La vicenda origina dal licenziamento in periodo di prova di una lavoratrice impiegata nel settore sociosanitario.

In particolare, la lavoratrice aveva impugnato il recesso intimato dal datore di lavoro durante il periodo di prova, deducendo la nullità del relativo patto in quanto le mansioni indicate nel contratto di assunzione – operatrice di back office e contact center – non risultavano corrispondenti ai profili professionali previsti dal contratto collettivo applicabile (CCNL Cooperative sociali). Quest’ultimo, infatti, disciplina esclusivamente attività di natura sociosanitaria e di assistenza alla persona, estranee rispetto a quelle effettivamente svolte presso il datore di lavoro.

Il Tribunale, in primo grado, respingeva la domanda, ritenendo legittimo il recesso.
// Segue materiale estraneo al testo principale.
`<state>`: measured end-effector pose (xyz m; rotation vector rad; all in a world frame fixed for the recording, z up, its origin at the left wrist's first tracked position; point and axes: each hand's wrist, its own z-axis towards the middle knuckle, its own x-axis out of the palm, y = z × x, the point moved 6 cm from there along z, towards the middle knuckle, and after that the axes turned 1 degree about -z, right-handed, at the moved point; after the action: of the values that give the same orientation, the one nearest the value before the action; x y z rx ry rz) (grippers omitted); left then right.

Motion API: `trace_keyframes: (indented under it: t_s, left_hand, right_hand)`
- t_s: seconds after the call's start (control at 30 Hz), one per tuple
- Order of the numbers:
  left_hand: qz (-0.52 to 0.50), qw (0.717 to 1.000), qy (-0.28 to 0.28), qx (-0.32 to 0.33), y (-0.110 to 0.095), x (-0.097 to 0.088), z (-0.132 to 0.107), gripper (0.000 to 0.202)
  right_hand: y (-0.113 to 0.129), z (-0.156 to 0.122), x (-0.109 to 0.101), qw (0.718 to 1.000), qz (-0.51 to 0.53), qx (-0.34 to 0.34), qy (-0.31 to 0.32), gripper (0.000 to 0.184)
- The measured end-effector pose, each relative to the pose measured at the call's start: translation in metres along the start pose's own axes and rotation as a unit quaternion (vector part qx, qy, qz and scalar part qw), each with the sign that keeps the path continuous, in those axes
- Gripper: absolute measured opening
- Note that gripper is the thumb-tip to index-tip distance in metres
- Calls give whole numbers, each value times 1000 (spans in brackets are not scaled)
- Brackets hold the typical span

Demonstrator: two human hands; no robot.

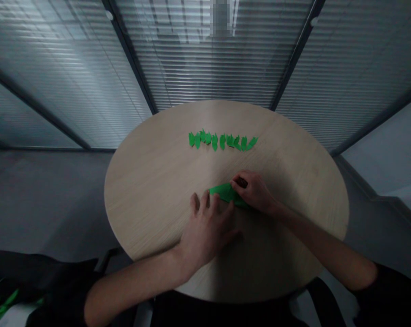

La lavoratrice proponeva appello, ma la Corte territoriale confermava la decisione, osservando che le mansioni erano state specificamente individuate nel contratto di assunzione “mediante il richiamo alla contrattazione collettiva applicabile e alla categoria di appartenenza”.

Avverso tale sentenza, la lavoratrice proponeva ricorso per cassazione.

Le argomentazioni della Corte di cassazione

Come già dedotto nei ricorsi depositati in primo e secondo grado, la ricorrente, in riferimento al recesso in periodo di prova ha lamentato la non corrispondenza delle mansioni indicate nel contratto di assunzione a tempo indeterminato (operatrice di contact center e di back office) ai profili professionali C1 della categoria C, posto che gli stessi erano tutti riguardanti mansioni di ambito socio – sanitario e di assistenza alla persona, proprie della cooperativa sociale datrice, ma estranee a quelle suindicate, effettivamente svolte, con il conseguente difetto di indicazione, anche per relationem, delle mansioni svolte nel patto di prova.

La Suprema Corte, ritenendo infondate le doglianze avanzate dalla ricorrente a sostegno della pretesa illegittimità del recesso in prova, ha integralmente richiamato, nella motivazione della propria decisione, i principi già affermati nell’Ordinanza n. 29078/2023 , concernente analoga fattispecie.

In tale sentenza, la Corte di Cassazione ha affermato nello specifico quanto segue:

  1. la causa del patto di prova risiede nell’interesse congiunto del lavoratore e del datore di lavoro a sperimentare la reciproca convenienza al contratto di lavoro;
  2. in ragione di quanto sopra, per evitare di incorrere nella illegittimità del patto di prova, è necessario che esso contenga anche la specifica indicazione delle mansioni in relazione alle quali l’esperimento deve svolgersi, soprattutto in considerazione del fatto che la facoltà del datore di lavoro di esprimere la propria insindacabile valutazione sull’esito della prova presuppone che questa debba effettuarsi in ordine a mansioni esattamente identificate ed indicate;
  3. la specifica indicazione delle mansioni oggetto del patto di prova può essere operata anche con riferimento alle declaratorie del contratto collettivo, sempre che esso contenga anche la specifica indicazione delle mansioni in relazione alle quali l’esperimento deve svolgersi.

Sempre a parere della Suprema Corte, nelle precedenti fasi del giudizio, i giudici avevano appunto accertato la specificità della indicazione nel contratto di assunzione delle mansioni della lavoratrice e la chiara individuazione del suo inquadramento, per il richiamo alla contrattazione collettiva e alla categoria di appartenenza.

Considerazioni e suggerimenti operativi

Sotto il profilo operativo, ad avviso dello scrivente, la sentenza in esame fornisce spunti rilevanti per il datore di lavoro ed in particolare in riferimento alla predisposizione dei contratti assunzione nei quali è previsto il patto di prova.

Infatti, ai fini della legittimità dello stesso, occorrerà prestare particolare attenzione a che il patto di prova contenga sempre la descrizione dettagliata delle mansioni oggetto dell’esperimento, tenendo conto altresì che le mansioni descritte dovranno corrispondere a quelle effettivamente svolte, per evitare contestazioni di nullità del patto.

Fermo quanto sopra, sul piano gestionale, pur non essendo necessario motivare il recesso per mancato superamento, è prudente raccogliere elementi oggettivi (report di attività, valutazioni) a supporto della decisione, in chiave difensiva in caso di contenzioso.